- **Action item**
Please output, without any change, the lines of the material below from the very first through the one with "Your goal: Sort".

- **Data below**
........
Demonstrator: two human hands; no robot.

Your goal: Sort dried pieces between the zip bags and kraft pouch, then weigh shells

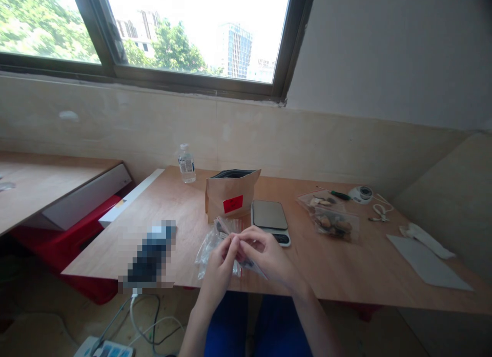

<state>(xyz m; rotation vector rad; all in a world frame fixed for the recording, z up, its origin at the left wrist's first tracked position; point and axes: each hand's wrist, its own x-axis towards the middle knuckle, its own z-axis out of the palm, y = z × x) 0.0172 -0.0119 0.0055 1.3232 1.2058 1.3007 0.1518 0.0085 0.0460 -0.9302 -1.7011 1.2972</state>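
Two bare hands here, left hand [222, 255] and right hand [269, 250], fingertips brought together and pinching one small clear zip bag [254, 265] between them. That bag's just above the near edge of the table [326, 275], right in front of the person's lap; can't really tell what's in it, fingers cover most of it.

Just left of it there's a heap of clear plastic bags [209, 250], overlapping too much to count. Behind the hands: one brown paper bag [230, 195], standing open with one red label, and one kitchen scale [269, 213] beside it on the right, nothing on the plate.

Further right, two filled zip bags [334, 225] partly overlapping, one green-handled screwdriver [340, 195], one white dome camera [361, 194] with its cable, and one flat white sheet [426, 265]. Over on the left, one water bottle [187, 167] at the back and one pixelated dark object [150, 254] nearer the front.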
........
- **Your solution**
Demonstrator: two human hands; no robot.

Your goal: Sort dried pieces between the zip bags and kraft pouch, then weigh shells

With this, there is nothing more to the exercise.